> _Problem_
Return every line in the entries below where the word "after" shows up.

> _Extracted data_
————

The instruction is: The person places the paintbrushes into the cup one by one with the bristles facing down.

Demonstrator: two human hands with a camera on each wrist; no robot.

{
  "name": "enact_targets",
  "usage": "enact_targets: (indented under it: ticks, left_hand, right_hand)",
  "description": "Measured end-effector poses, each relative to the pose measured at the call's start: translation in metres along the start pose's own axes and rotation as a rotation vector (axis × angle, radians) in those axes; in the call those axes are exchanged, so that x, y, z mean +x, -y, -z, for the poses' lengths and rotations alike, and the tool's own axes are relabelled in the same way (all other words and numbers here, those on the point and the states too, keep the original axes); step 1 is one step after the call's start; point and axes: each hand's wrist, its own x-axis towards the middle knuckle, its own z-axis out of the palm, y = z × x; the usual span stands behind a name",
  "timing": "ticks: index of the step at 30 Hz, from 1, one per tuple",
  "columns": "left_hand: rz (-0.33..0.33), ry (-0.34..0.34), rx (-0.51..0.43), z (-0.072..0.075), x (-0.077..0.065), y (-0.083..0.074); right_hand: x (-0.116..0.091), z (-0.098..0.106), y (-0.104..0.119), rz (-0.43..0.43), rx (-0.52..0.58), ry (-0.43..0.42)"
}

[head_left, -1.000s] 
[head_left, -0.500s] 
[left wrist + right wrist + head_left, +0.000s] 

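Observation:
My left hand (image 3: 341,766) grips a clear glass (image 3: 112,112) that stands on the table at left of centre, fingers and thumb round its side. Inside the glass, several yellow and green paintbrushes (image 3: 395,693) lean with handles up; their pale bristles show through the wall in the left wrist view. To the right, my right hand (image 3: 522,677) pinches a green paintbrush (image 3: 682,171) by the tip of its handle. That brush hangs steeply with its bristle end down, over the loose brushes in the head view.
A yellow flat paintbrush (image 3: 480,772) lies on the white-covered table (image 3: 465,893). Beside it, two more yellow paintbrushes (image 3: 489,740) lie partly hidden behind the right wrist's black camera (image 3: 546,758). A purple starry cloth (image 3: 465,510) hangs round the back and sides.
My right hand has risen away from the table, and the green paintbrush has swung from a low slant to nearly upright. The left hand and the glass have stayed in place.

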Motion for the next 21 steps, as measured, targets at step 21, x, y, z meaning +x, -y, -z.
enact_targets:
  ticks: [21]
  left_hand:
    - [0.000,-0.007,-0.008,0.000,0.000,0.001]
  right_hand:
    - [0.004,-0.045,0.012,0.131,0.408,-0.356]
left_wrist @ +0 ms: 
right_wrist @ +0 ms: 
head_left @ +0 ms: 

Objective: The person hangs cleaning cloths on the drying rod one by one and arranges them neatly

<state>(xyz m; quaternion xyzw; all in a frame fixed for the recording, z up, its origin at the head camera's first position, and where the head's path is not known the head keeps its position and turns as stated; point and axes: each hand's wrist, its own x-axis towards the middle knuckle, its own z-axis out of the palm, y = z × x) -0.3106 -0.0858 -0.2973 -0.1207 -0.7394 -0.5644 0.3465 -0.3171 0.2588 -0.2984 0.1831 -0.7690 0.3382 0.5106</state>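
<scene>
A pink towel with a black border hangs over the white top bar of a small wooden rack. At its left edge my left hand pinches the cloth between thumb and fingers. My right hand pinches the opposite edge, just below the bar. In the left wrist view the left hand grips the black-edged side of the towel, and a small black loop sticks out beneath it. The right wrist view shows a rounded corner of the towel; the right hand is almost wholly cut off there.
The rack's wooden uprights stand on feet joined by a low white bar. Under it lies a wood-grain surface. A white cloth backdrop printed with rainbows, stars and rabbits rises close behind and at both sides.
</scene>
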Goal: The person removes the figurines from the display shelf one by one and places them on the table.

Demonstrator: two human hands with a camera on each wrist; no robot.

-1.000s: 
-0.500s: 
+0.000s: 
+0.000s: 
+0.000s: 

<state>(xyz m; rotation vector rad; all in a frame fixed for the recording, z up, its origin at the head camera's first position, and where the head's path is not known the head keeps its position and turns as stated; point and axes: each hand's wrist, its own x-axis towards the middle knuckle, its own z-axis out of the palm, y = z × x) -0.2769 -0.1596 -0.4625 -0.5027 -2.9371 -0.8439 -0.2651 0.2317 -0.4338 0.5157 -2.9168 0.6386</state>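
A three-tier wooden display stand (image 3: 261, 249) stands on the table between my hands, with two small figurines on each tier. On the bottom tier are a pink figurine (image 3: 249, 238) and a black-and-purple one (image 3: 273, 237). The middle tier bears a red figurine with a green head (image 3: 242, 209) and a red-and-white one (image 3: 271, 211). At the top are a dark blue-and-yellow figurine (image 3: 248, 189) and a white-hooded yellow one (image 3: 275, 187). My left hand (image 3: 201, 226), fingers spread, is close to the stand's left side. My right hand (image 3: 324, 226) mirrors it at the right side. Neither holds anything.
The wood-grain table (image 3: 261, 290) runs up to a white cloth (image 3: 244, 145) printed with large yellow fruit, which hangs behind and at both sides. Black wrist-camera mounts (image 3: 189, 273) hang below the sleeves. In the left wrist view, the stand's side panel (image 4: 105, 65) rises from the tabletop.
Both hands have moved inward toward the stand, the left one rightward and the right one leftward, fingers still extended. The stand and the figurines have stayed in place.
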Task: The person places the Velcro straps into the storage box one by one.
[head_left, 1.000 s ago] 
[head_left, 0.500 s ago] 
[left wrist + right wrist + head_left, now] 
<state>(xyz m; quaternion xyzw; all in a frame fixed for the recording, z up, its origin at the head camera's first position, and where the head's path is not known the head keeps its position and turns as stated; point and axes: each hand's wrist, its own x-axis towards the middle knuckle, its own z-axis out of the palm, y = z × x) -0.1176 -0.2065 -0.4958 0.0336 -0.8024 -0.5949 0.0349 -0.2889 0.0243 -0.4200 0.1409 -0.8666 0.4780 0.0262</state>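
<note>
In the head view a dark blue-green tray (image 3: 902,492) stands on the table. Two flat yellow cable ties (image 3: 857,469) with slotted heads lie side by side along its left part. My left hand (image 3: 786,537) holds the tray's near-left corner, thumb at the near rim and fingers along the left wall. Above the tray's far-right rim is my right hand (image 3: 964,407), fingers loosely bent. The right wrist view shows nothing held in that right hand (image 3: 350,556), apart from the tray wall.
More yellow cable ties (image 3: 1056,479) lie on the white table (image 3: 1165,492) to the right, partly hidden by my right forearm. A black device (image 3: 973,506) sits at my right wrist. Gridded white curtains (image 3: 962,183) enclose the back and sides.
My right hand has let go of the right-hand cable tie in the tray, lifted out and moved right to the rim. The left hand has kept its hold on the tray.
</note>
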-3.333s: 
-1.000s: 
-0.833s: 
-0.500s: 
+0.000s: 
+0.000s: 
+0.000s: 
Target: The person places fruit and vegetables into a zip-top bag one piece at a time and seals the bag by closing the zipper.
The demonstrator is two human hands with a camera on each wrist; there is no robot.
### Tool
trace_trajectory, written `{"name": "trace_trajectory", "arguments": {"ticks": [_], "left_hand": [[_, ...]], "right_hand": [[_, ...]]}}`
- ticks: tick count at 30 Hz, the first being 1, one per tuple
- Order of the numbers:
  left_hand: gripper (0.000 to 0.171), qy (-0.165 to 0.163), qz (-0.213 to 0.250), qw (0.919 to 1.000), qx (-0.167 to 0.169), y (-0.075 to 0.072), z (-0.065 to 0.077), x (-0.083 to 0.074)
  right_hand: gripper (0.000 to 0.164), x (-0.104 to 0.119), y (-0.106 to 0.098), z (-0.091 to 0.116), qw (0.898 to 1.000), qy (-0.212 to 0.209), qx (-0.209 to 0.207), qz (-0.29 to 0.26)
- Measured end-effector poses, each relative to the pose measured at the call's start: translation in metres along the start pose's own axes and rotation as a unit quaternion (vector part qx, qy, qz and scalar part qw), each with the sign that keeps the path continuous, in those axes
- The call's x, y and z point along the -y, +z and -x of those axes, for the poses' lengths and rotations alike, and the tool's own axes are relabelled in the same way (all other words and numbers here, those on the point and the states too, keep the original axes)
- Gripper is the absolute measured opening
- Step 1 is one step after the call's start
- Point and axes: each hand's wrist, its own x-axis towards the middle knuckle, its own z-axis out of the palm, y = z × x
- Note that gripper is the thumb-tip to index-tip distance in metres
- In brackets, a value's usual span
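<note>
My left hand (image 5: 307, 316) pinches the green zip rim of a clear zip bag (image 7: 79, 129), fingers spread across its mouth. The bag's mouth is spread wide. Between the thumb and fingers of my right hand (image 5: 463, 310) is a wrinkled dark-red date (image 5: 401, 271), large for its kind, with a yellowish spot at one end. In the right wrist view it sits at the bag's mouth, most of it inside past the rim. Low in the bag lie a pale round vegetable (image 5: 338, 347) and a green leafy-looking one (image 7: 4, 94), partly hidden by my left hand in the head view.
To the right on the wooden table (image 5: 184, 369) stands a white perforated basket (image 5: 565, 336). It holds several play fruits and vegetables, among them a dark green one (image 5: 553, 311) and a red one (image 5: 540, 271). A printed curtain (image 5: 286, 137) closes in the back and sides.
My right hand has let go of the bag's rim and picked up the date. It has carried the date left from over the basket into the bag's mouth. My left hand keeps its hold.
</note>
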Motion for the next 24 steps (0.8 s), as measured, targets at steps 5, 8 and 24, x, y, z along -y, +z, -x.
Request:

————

> _Written response_
  "description": "Measured end-effector poses, each relative to the pose measured at the call's start: translation in metres along the start pose's own axes and rotation as a rotation vector (axis × angle, radians) in those axes; in the call those axes are exchanged, so that x, y, z mean +x, -y, -z, for the poses' lengths and rotations alike, and the tool's own axes are relabelled in the same way (all other words and numbers here, those on the point and the states too, keep the original axes); step 1 is one step after the call's start; point and axes: each hand's wrist, its own x-axis towards the middle knuckle, its own z-axis out of the palm, y = z × x; the usual span stands behind a name",
- Step 1 is one step after the call's start

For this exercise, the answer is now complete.